In this tutorial, you will discover how to use the "Enumeration" type of variable.
The Enumeration variable
This type of variable allows you to define a set of items, such as a hand in a card game, ingredients in a recipe, or books in a school bag.
This variable can be very useful if in one of your scenarios, learners have to collect different items. This variable will allow you to check which items have been acquired or not.
The aim of this scenario is to compare the enumeration variable with the items to be found. When all the elements are found, the set will be considered complete. It is then that the consequence can take place in the conditional system. In this example, the consequence is the opening of the lock.
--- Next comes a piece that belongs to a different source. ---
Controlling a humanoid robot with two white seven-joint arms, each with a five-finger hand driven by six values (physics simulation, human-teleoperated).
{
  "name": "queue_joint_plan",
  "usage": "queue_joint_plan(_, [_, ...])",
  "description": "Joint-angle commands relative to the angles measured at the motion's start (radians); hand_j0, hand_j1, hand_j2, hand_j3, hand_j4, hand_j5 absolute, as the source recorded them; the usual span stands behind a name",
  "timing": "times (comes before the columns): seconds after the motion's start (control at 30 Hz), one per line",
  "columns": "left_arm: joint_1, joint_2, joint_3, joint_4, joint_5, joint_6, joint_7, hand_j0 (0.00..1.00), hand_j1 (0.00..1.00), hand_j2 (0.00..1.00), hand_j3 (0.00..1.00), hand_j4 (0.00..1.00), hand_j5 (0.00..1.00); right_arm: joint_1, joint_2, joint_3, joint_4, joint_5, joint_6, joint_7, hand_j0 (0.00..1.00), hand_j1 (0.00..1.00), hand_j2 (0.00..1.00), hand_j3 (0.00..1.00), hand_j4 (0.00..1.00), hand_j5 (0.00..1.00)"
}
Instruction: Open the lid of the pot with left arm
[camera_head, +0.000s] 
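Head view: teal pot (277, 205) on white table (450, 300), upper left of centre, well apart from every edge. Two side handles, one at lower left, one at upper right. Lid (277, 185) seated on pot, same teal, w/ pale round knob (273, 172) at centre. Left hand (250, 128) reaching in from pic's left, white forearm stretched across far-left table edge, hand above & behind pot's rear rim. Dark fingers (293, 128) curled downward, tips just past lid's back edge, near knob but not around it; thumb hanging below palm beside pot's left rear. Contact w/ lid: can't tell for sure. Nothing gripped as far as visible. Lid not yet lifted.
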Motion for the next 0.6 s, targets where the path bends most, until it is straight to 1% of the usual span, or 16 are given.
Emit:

- Create and position the elements needed for the tutorial
- Add an enumeration variable
- Define the conditionals that will modify the variable
- Define the consequence of completing the variable
Step 1: Create and position the elements
Let's start by creating and positioning the 4 elements.
Here we use 4 image elements that you can find in the online library of Speedernet Sphere.
Then add another image element. This one has two aspects, an initial aspect (locked) and a secondary aspect (unlocked).
Step 2: Adding and editing the Enumeration variable
To access the variable manager, use the toolbar on the left.
Then add a variable that you can name “Clue” and define its type as "Enumeration".
The next step is to set up the values.
Here the values are: 01, 02, 03 and 04. And no value is active by default (no value is selected).
Step 3: Define the conditionals that will modify the variable
In the scenario mode, create conditionals for the variable “Clue”.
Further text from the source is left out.